TASK TO COMPLETE: Could you restate the data word for word?

INFORMATION SHOWN:

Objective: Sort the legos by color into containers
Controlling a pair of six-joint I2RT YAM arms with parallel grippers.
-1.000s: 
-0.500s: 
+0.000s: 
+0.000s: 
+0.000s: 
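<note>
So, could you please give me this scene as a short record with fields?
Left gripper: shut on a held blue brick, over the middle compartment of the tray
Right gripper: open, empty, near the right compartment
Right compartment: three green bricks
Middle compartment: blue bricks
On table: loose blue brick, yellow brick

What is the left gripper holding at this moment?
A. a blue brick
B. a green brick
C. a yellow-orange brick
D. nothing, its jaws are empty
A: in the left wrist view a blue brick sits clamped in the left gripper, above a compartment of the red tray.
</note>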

SOLUTION TO THIS PROBLEM:
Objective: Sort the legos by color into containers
Controlling a pair of six-joint I2RT YAM arms with parallel grippers.
-1.000s: 
-0.500s: 
+0.000s: 
+0.000s: 
+0.000s: 
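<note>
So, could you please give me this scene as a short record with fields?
Left gripper: shut on a held blue brick, over the middle compartment of the tray
Right gripper: open, empty, near the right compartment
Right compartment: three green bricks
Middle compartment: blue bricks
On table: loose blue brick, yellow brick

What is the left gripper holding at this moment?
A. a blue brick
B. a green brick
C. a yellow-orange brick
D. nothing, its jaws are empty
A: in the left wrist view a blue brick sits clamped in the left gripper, above a compartment of the red tray.
</note>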

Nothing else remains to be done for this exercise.